[Mesa-dev] [PATCH] llvmpipe: Remove the special path for TGSI_OPCODE_EXP.
Roland Scheidegger
sroland at vmware.com
Wed Sep 11 06:58:06 PDT 2013
Hmm sure it is rarely used (for arb_vp and d3d9 vs 1.1 (2.0 too maybe
though the semantics are different there even if the precision required
is the same)?
The problem I have with this is that the emulation which will get used
instead is _extremely_ terrible.
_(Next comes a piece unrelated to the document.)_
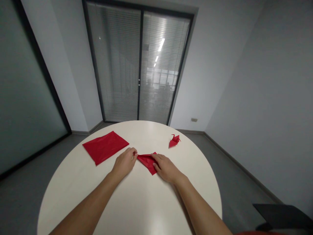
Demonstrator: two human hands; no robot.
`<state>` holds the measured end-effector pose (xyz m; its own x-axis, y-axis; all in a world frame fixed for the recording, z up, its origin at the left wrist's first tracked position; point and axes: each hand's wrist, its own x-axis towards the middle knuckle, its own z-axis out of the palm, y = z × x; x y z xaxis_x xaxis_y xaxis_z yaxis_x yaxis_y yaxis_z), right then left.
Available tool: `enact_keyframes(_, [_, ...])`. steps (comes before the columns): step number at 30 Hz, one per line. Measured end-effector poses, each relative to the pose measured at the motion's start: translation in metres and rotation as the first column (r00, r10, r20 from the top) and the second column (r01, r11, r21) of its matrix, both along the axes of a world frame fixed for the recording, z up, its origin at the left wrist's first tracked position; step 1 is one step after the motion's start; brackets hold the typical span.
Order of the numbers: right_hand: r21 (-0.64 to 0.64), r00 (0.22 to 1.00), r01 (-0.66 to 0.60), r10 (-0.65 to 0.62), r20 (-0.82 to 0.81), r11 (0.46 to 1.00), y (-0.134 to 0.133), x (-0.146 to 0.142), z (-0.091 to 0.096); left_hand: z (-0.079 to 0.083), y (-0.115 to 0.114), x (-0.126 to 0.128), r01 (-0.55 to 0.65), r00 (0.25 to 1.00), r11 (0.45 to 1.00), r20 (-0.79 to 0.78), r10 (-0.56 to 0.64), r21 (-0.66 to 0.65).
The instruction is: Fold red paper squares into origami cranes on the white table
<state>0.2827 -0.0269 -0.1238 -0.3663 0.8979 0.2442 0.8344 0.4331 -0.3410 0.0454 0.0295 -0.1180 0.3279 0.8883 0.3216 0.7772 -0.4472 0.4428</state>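
Observation:
A partly folded piece of red paper (147,160) lies on the white round table (137,202), between my two hands. My left hand (125,162) pinches its left corner with thumb and fingertips; a thin pale edge shows there. Across the paper's right part reaches my right hand (168,168), fingers along the upper fold and thumb lower down, holding it against the table. What lies under the right fingers is hidden. A folded red paper crane (174,141) sits beyond my right hand, and a flat red sheet of paper (105,147) lies beyond my left hand, apart from it.
The table's curved far edge (139,121) faces glass doors with blinds (139,65). A dark chair-like object (283,215) is at the lower right. White walls stand at both sides, with a frosted glass panel (26,98) on the left.

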Motion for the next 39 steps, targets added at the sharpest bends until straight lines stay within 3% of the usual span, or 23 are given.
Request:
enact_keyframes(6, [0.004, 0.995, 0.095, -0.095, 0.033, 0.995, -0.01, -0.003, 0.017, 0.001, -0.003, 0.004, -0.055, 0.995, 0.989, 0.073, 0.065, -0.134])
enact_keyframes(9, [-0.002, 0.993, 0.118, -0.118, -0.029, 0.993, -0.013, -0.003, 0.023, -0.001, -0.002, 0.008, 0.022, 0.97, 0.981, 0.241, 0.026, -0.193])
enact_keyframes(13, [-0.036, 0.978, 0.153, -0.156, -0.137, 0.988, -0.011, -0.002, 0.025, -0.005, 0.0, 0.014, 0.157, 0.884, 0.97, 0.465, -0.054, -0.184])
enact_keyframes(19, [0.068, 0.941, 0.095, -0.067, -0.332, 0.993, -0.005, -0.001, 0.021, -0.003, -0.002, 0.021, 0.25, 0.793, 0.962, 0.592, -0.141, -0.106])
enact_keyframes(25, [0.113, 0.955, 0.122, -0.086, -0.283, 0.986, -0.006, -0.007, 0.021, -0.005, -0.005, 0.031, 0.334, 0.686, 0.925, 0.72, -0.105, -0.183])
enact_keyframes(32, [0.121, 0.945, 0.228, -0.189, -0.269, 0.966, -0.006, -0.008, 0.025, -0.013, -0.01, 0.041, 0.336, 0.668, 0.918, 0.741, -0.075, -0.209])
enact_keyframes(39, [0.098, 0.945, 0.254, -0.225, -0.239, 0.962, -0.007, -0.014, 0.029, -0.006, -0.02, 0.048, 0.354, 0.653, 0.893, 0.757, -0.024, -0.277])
EXP should be a cheaper alternative to
EX2, yet the emulation will make it more than twice as expensive
(because there are _two_ ex2 calls in exp_emit()).
Also, since the exp/log functions actually have configurable precision
(though it is compile-time dependent for now) maybe could exploit that
and use a polynomial with a lesser degree?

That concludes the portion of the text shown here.